In Hinsicht auf den Zuschauer geht Schmidt davon aus, dass dieser das Kino als Erlebnis auch in Zukunft zu schätzen weiß. Seiner Ansicht nach bietet Kino dem Zuschauer die Möglichkeit, richtig in den Film einzusteigen. Aber wie lange noch? Wenn es gelingt, illegalen Streaming-Seiten per Gesetz ein Ende zu setzen und an ihrer Stelle legale Downloadplattformen genutzt werden, bleibt noch eine Frage: Wo bleibt das Kino?

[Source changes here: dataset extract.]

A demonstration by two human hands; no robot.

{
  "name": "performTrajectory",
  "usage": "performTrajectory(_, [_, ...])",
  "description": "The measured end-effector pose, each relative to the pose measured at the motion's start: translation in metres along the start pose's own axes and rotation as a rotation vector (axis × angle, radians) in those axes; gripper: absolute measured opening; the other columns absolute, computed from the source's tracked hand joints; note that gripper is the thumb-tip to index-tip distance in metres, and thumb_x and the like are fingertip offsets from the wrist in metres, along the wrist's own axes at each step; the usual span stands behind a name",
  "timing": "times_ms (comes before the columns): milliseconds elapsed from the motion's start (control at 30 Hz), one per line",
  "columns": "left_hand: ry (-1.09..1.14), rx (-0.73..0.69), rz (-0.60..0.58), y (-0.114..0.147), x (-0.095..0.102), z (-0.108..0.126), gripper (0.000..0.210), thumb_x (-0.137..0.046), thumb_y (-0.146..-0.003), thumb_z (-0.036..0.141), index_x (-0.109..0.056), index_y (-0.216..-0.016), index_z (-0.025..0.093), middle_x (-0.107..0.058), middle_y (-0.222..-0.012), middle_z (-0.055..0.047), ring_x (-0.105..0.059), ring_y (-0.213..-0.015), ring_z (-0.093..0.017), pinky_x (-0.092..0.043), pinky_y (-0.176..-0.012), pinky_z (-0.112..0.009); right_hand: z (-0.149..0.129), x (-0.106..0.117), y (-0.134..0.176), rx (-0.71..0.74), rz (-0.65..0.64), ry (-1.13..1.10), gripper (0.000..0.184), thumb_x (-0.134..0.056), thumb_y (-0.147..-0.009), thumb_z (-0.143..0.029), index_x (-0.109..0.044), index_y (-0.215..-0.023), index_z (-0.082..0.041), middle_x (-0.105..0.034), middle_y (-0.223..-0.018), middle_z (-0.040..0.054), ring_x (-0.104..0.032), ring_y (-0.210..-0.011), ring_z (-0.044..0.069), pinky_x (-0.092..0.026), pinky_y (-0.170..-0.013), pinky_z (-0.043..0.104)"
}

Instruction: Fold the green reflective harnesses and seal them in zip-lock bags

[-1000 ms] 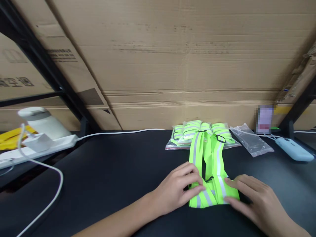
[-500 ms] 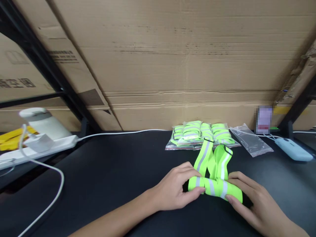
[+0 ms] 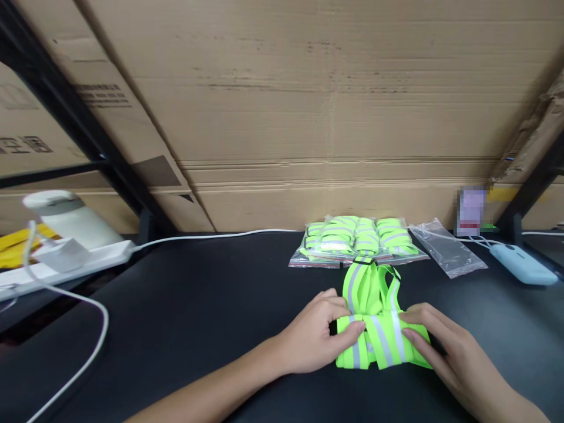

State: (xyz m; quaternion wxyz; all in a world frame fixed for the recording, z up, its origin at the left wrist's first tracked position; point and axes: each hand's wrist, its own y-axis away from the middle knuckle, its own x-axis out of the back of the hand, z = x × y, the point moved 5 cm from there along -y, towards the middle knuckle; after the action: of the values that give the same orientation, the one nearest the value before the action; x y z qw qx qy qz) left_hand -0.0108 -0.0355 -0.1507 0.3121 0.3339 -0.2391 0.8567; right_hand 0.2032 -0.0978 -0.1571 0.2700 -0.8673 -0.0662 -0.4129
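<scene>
A neon-green reflective strap harness [image 3: 383, 338] with silver stripes lies partly folded on the black table in front of me. Two of its straps with black buckles point away toward the back. My left hand [image 3: 324, 335] pinches the left end of the folded part between thumb and fingers. At the right end, my right hand [image 3: 445, 346] grips the bands, thumb below and fingers above. Just behind the straps lie several clear bags [image 3: 352, 238] of similar folded green straps.
An empty clear zip bag [image 3: 452, 247] lies right of the filled ones, near a light-blue power bank [image 3: 523, 264]. On the left are a white power strip [image 3: 97, 257], a pale bottle [image 3: 81, 220] and a looping white cable [image 3: 103, 329]. Cardboard [image 3: 264, 117] stands behind the black table [image 3: 211, 294].
The rolled front part of the harness has opened out flatter, its lower bands now hanging toward me. The rear straps have shifted slightly left and lower. Both hands keep their hold at the ends.
</scene>
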Motion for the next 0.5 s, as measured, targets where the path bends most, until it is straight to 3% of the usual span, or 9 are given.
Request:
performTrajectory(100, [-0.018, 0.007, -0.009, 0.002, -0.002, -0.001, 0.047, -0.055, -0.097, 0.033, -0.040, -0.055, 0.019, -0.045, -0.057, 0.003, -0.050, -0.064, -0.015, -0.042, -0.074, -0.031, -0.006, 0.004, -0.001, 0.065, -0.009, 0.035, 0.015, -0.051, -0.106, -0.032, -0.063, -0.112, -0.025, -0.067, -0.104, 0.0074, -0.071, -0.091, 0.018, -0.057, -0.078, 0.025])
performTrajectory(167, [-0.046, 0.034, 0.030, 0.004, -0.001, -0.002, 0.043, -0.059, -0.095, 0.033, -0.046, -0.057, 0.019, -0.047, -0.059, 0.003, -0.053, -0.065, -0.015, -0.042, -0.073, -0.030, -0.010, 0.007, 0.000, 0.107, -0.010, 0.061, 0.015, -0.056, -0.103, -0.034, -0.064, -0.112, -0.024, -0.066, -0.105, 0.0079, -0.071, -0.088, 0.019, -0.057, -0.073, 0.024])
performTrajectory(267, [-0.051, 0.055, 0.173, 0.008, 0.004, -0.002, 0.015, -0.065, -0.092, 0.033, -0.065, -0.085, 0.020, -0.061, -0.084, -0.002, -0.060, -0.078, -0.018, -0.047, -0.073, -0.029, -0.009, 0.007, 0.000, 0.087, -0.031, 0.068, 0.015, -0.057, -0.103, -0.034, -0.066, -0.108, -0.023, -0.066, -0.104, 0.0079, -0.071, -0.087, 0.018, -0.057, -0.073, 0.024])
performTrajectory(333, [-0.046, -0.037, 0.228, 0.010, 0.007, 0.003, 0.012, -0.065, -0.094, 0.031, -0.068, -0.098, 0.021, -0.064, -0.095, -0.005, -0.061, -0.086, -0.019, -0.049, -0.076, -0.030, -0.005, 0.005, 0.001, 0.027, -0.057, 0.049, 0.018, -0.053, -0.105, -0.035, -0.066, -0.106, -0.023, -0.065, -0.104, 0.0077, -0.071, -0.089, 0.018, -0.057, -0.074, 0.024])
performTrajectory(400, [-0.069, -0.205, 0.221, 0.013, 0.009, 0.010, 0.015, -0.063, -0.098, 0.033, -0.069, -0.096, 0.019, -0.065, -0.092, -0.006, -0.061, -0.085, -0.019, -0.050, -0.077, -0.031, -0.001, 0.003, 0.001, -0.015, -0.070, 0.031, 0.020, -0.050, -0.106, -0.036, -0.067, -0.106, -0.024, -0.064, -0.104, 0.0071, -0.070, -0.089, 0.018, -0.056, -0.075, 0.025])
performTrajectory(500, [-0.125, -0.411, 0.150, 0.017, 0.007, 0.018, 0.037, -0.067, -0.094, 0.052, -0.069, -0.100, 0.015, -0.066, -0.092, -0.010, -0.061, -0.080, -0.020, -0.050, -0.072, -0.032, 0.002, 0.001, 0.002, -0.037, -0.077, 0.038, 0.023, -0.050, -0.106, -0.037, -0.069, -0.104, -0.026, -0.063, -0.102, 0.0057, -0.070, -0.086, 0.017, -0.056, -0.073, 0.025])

Flachbildschirme und Beamer sind heutzutage auch für den kleinen Geldbeutel erschwinglich geworden. Der Fortschritt in der Technik lässt das Heimkino den Filmtheatern in puncto Bild und Ton immer näher kommen. Noch dazu können Mark und Christine sich zu Hause sicher sein, dass sie beim Küssen nicht beobachtet werden. Die Frage bleibt, was sich die Kinos einfallen lassen, um auch in Zukunft ihre Zuschauer zu locken und inwieweit die Verleihe sie dabei unterstützen.